INSTRUCTIONS TO FOLLOW
Using the records below, write out only the lines from the line containing "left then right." up to and including the line containing "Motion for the", exactly, with no pictures.

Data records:
━━━━━━━━━━

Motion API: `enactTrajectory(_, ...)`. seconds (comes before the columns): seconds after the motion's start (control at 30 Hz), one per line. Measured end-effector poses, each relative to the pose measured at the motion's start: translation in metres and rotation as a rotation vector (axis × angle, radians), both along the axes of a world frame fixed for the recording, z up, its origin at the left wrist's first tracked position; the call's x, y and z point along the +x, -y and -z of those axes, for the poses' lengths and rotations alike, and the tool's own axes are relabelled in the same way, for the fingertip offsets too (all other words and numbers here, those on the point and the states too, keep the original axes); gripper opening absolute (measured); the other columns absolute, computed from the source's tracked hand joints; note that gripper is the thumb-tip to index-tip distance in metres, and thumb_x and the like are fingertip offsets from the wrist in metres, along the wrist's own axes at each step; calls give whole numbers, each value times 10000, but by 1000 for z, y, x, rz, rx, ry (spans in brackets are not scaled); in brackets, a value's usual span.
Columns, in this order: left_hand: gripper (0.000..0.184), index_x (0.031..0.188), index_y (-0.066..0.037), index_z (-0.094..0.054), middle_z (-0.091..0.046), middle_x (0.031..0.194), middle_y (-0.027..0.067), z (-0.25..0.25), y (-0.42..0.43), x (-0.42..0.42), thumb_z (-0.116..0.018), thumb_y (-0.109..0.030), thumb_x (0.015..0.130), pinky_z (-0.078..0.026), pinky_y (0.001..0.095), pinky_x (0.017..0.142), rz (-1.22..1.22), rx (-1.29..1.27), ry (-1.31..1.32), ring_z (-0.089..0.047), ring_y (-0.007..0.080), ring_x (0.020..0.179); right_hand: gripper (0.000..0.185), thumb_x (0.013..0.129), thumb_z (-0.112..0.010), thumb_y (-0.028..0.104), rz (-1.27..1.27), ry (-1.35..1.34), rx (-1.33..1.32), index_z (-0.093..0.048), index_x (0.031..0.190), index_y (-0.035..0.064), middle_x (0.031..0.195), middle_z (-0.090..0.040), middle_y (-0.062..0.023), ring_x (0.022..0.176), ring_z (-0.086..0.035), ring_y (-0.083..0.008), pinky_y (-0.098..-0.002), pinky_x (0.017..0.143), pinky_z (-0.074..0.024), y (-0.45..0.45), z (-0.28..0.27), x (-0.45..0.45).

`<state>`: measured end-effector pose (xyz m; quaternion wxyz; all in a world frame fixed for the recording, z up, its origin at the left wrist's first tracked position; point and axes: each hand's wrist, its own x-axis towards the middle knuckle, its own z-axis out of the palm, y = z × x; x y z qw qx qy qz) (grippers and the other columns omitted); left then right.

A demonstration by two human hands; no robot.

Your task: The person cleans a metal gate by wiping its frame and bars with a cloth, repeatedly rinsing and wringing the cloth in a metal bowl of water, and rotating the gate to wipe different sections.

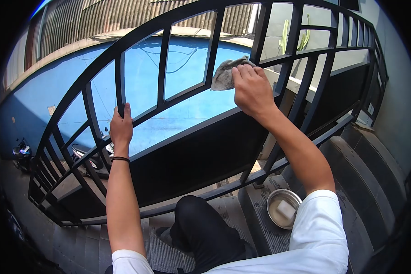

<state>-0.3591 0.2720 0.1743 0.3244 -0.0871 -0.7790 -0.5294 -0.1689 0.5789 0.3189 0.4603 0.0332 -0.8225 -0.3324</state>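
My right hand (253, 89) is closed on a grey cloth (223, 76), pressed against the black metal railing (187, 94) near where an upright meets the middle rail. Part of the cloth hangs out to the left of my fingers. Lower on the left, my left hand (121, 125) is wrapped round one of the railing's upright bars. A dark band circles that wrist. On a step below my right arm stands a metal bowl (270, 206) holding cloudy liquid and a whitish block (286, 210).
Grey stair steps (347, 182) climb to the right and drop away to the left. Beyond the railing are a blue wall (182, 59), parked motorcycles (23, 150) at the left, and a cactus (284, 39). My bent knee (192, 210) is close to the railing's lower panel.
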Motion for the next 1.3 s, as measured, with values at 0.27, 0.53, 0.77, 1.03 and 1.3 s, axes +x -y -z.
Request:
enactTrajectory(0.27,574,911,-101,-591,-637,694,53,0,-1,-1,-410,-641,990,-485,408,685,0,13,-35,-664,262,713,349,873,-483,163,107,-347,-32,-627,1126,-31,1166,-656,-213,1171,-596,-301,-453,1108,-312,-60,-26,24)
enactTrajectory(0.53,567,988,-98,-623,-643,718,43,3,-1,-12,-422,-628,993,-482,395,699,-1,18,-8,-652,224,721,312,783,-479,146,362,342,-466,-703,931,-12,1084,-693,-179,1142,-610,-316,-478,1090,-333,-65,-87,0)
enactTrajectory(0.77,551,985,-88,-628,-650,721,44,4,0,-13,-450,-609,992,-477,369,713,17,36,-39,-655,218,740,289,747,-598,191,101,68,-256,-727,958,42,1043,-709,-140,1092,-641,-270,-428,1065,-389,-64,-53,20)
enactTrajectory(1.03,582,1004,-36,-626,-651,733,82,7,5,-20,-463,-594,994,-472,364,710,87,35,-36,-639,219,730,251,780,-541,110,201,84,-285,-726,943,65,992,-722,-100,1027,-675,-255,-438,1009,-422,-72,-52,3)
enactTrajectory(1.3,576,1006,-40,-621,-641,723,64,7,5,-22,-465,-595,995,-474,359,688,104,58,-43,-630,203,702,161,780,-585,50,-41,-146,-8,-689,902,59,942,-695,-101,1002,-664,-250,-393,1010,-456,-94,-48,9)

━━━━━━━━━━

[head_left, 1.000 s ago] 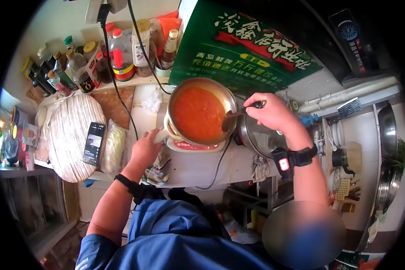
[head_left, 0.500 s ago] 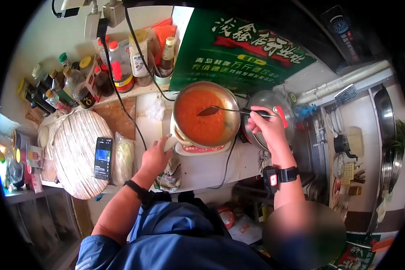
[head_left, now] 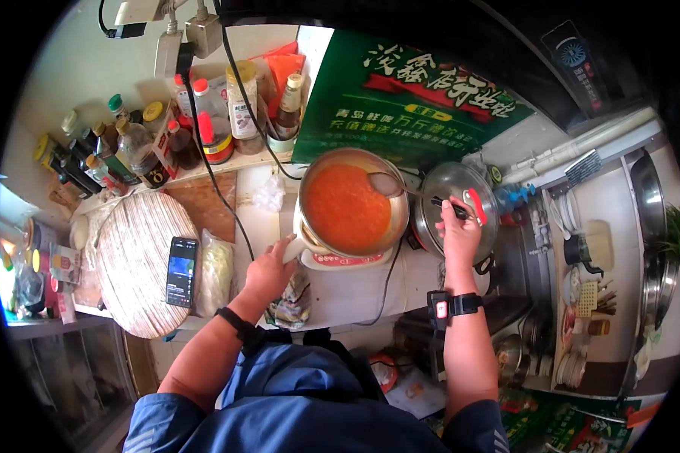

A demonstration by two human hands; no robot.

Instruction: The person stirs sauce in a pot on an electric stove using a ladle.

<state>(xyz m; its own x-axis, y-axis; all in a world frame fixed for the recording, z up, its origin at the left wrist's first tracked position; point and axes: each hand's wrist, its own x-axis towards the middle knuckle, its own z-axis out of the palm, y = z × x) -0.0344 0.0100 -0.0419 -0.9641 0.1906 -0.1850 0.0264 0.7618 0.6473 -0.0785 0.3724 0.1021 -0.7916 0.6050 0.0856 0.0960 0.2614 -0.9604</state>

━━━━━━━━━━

SOLUTION
`<state>`: measured end-effector pose (xyz m; quaternion wxyz; all in a world frame fixed for the recording, z up, its origin at the left wrist's first tracked position; point and axes: each hand's wrist, its own x-axis towards the middle knuckle, its own z-axis out of the palm, y = z × x; x y z qw qx qy qz) (grippers and the other columns omitted); left then right.

A demonstration by two human hands; no robot.

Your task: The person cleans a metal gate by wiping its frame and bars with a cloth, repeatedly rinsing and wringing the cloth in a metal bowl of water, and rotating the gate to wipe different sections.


<state>-0.3591 0.2720 0.1743 0.3244 -0.0871 -0.7790 -0.5294 -0.1689 0.5789 0.3189 0.4603 0.0332 -0.8225 -0.3324</state>
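My right hand (253, 89) is closed on a grey cloth (223, 76), pressed against the black metal railing (187, 94) near where an upright meets the middle rail. Part of the cloth hangs out to the left of my fingers. Lower on the left, my left hand (121, 125) is wrapped round one of the railing's upright bars. A dark band circles that wrist. On a step below my right arm stands a metal bowl (270, 206) holding cloudy liquid and a whitish block (286, 210).
Grey stair steps (347, 182) climb to the right and drop away to the left. Beyond the railing are a blue wall (182, 59), parked motorcycles (23, 150) at the left, and a cactus (284, 39). My bent knee (192, 210) is close to the railing's lower panel.
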Motion for the next 1.3 s, as measured, with values at 0.27, 0.53, 0.77, 1.03 and 1.3 s, axes +x -y -z.

The exercise requires nothing else.